Which of these are autonomous, or agents?
The first is only doing exactly what it was instructed, in ways that were not clear enough about the law to ensure the LLM didn’t engage in illegal securities trading. It is unlikely that the only moderately profitable system is even discovered to be breaking laws. If it is, it seems unlikely the actions pass the bar for willfulness for securities laws, which would be required for criminal conviction, but it almost certainly is negligence on the part of the firm, which the SEC also prosecutes. This is closer to goal-misspecification than to autonomy.
The second is going beyond the goals or intent of the group running the model. It independently chooses to take deceptive actions in the world, leading to an unintended disaster. The deception was explicitly requested by the group running the system. This is the type of mistake we might expect from an over-enthusiastic underling, but it’s clearly doing some things autonomously.
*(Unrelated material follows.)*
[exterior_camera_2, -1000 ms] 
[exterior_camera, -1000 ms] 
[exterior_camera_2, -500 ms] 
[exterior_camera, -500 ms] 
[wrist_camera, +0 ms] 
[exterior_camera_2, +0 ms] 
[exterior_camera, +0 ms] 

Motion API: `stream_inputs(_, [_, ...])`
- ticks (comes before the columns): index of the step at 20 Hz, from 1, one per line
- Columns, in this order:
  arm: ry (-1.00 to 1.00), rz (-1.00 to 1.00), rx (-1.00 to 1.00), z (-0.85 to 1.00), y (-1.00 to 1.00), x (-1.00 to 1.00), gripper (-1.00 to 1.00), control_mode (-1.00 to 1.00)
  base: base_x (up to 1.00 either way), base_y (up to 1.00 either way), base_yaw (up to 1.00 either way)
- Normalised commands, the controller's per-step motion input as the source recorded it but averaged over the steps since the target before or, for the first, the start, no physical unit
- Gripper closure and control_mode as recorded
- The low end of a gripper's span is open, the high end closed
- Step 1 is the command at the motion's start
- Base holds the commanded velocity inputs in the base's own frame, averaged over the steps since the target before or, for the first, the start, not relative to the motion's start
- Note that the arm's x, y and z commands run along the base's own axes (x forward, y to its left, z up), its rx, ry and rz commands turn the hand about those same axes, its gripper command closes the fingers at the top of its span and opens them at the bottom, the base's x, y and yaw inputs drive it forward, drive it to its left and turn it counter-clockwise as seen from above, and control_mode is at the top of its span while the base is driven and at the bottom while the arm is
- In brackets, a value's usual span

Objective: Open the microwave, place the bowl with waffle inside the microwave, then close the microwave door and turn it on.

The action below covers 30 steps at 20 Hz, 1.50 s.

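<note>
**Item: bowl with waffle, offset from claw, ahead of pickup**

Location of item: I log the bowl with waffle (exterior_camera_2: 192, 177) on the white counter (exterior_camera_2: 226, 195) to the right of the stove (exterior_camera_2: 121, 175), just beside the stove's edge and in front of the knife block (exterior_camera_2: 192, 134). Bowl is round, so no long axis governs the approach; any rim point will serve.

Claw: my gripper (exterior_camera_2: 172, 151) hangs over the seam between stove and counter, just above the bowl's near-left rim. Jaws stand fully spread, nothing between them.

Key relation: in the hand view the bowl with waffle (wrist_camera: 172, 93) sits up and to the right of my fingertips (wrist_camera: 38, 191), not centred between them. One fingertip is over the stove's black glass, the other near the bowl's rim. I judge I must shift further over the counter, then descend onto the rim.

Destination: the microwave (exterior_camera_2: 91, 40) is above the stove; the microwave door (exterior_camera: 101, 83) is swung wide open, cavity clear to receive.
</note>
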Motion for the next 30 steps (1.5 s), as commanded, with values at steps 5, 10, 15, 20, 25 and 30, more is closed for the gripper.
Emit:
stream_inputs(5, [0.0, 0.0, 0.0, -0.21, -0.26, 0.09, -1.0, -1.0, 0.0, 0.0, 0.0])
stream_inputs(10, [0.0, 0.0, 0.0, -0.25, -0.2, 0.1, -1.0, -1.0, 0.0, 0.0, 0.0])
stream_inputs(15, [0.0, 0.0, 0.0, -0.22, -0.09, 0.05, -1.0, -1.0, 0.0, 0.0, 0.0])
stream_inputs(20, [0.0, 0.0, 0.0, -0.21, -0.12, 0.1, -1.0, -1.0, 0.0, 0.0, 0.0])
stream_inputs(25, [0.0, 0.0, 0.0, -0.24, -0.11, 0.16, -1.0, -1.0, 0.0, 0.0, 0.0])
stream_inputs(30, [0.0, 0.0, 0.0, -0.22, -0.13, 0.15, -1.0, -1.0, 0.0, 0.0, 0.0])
The group is nefarious, but the specific actions taken were not theirs. This was an accident during misuse, rather than intentional autonomous action.
But in this second case, other than the deception and the unintended consequences, this is a degree of autonomy many have suggested we want from AI assistants—proactively trying things to achieve the goals it was given, interacting with people to make plans. If it were done to carry out a surprise birthday party, it could be regarded as a clever and successful use case.
The third case is what people think of as “full autonomy”—but it’s not the system that wakes up and becomes self aware. Instead, it was given a goal, and carried it out. It obviously went far beyond the “actual” intent of the red-team, but it did not suddenly wake up and decide to make plans. But this is far less of a goal misspecification or accident than the first or second case—it was instructed to do this.
Finally, the fourth case is yet again following instructions—in this case, exactly and narrowly. Nothing about this case is unintended by the builders of the system. But to the extent that such a system can ever be said to be a self-directed agent, this seems to qualify.
Autonomy isn’t emergent or unexpected.
Autonomy isn’t binary, and discussions about whether AI systems will have their own goals often seem deeply confused, and at best only marginally relevant to discussions of risk. At the same time, less fully agentic does not imply less danger. The combination of currently well understood failure modes, goal misgeneralization, and incautious use is enough to create autonomy. And none of the examples required anything beyond currently expected types of misuse or lack of caution, extrapolated out five years. There is no behavior that goes beyond the types of accidental or purposeful misuse that we should expect. But if these examples are all not agents, and following orders is not autonomy, it seems likely that nothing could be—and the concept of autonomy is mostly a red-herring in discussing whether the risk is or isn’t “actually” misuse.